● WORK ITEM
In the listing below, locate the lines bearing the word "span". Copy every one of them.

● PROVIDED MATERIAL
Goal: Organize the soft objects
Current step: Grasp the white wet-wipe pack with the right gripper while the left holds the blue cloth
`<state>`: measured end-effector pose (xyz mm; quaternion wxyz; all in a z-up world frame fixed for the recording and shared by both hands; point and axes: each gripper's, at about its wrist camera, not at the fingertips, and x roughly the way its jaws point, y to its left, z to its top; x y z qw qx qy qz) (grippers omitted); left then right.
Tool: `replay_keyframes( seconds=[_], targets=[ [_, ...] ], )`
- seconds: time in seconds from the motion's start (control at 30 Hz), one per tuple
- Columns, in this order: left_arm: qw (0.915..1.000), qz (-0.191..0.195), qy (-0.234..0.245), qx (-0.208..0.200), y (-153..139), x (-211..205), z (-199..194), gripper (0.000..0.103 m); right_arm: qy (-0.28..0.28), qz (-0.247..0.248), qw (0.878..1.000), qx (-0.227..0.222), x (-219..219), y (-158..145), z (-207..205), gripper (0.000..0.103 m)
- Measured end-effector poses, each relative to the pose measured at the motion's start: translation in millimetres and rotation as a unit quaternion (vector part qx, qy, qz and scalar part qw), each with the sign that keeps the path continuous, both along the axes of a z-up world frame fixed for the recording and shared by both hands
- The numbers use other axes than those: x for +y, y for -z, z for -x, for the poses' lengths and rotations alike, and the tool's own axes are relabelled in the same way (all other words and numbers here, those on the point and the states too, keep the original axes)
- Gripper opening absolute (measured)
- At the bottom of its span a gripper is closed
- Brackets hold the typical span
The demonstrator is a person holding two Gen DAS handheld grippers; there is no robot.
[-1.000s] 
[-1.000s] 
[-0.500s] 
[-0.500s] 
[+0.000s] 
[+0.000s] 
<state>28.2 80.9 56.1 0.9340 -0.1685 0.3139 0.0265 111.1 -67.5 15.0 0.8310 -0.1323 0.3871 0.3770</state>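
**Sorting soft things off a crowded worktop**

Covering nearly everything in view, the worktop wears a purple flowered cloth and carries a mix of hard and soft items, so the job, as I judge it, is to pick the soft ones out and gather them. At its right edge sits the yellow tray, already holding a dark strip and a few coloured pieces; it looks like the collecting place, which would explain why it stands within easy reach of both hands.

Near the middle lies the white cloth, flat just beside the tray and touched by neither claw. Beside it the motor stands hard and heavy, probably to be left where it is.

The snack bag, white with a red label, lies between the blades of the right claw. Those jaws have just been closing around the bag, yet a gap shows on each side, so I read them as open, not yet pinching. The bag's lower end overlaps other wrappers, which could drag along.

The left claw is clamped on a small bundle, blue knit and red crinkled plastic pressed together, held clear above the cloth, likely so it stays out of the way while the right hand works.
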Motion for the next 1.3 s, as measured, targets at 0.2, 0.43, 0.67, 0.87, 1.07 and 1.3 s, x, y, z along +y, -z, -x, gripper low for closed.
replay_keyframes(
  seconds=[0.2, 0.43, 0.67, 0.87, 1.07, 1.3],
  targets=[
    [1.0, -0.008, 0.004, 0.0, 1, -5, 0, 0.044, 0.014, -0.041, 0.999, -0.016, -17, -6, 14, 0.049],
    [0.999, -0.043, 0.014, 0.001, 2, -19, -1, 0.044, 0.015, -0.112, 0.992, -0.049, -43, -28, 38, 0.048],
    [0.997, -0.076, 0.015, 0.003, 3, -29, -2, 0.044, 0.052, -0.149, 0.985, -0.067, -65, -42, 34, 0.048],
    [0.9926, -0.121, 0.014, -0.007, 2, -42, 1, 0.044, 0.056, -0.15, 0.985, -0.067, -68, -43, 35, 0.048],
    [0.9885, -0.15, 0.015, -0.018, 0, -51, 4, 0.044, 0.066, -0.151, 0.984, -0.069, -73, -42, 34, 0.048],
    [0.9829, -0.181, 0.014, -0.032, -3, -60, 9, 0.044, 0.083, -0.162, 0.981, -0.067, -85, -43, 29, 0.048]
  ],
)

● PROBLEM SOLUTION
- At the bottom of its span a gripper is closed
- Brackets hold the typical span

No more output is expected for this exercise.